Add NaN handling in softmax pattern in SDPA fusion (#2593)

gramalingam · web-flow · commit a1db753311ff · 2025-09-30T17:15:41.000-07:00
Add NaN handling in softmax pattern in SDPA fusion

Signed-off-by: Ganesan Ramalingam &lt;grama@microsoft.com&gt;
diff --git a/onnxscript/rewriter/ort_fusions/sdpa.py b/onnxscript/rewriter/ort_fusions/sdpa.py
@@ -88,6 +88,9 @@ def pattern(
         )
 
         attn_weight = op.Softmax(attn_score, axis=-1)
+        is_nan = op.IsNaN(attn_weight)
+        adj_attn_weight = op.Where(is_nan, 0.0, attn_weight)
+        attn_weight = pattern.OrValue([adj_attn_weight, attn_weight])
         attn_output = op.MatMul(attn_weight, value)
         return attn_output
 
diff --git a/onnxscript/rewriter/ort_fusions/sdpa_test.py b/onnxscript/rewriter/ort_fusions/sdpa_test.py
@@ -44,7 +44,10 @@ def _unmasked_pre_div_sdpa_script(query, key, value):
     scaled_key = op.Div(key_transposed, divisor)
     attn_score = op.MatMul(scaled_query, scaled_key)
     attn_weight = op.Softmax(attn_score, axis=-1)
-    attn_output = op.MatMul(attn_weight, value)
+    is_nan = op.IsNaN(attn_weight)
+    zero = op.Constant(value_float=0.0)
+    adj_attn_weight = op.Where(is_nan, zero, attn_weight)
+    attn_output = op.MatMul(adj_attn_weight, value)
     return attn_output
 
 
@@ -56,7 +59,10 @@ def _unmasked_pre_mul_sdpa_script(query, key, value):
     scaled_key = op.Mul(key_transposed, multiplier)
     attn_score = op.MatMul(scaled_query, scaled_key)
     attn_weight = op.Softmax(attn_score, axis=-1)

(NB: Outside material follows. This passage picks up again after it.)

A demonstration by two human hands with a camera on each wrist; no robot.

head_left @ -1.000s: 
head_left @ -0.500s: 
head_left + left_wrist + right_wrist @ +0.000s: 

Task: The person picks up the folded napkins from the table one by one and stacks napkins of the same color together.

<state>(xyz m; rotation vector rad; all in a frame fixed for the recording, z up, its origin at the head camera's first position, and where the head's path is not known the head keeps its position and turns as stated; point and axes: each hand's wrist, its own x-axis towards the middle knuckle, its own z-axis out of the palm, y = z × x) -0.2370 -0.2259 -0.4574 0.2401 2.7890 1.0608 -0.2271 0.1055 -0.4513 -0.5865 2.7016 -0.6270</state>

-    attn_output = op.MatMul(attn_weight, value)
+    is_nan = op.IsNaN(attn_weight)
+    zero = op.Constant(value_float=0.0)
+    adj_attn_weight = op.Where(is_nan, zero, attn_weight)
+    attn_output = op.MatMul(adj_attn_weight, value)
     return attn_output
 
 
@@ -67,7 +73,10 @@ def _unmasked_post_div_sdpa_script(query, key, value):
     attn_score = op.MatMul(query, key_transposed)
     scaled_attn_score = op.Div(attn_score, divisor)
     attn_weight = op.Softmax(scaled_attn_score, axis=-1)
-    attn_output = op.MatMul(attn_weight, value)
+    is_nan = op.IsNaN(attn_weight)
+    zero = op.Constant(value_float=0.0)
+    adj_attn_weight = op.Where(is_nan, zero, attn_weight)
+    attn_output = op.MatMul(adj_attn_weight, value)
     return attn_output
 
 
@@ -78,7 +87,10 @@ def _unmasked_post_mul_sdpa_script(query, key, value):
     attn_score = op.MatMul(query, key_transposed)
     scaled_attn_score = op.Mul(attn_score, multiplier)
     attn_weight = op.Softmax(scaled_attn_score, axis=-1)
-    attn_output = op.MatMul(attn_weight, value)
+    is_nan = op.IsNaN(attn_weight)
+    zero = op.Constant(value_float=0.0)
+    adj_attn_weight = op.Where(is_nan, zero, attn_weight)
+    attn_output = op.MatMul(adj_attn_weight, value)
     return attn_output
 
 
@@ -90,7 +102,10 @@ def _custom_scale_pre_div_sdpa_script(query, key, value):
     scaled_key = op.Div(key_transposed, divisor)
     attn_score = op.MatMul(scaled_query, scaled_key)
     attn_weight = op.Softmax(attn_score, axis=-1)
-    attn_output = op.MatMul(attn_weight, value)
+    is_nan = op.IsNaN(attn_weight)
+    zero = op.Constant(value_float=0.0)
+    adj_attn_weight = op.Where(is_nan, zero, attn_weight)
+    attn_output = op.MatMul(adj_attn_weight, value)
     return attn_output
 
 
@@ -102,7 +117,10 @@ def _custom_scale_pre_mul_sdpa_script(query, key, value):
     scaled_key = op.Mul(key_transposed, multiplier)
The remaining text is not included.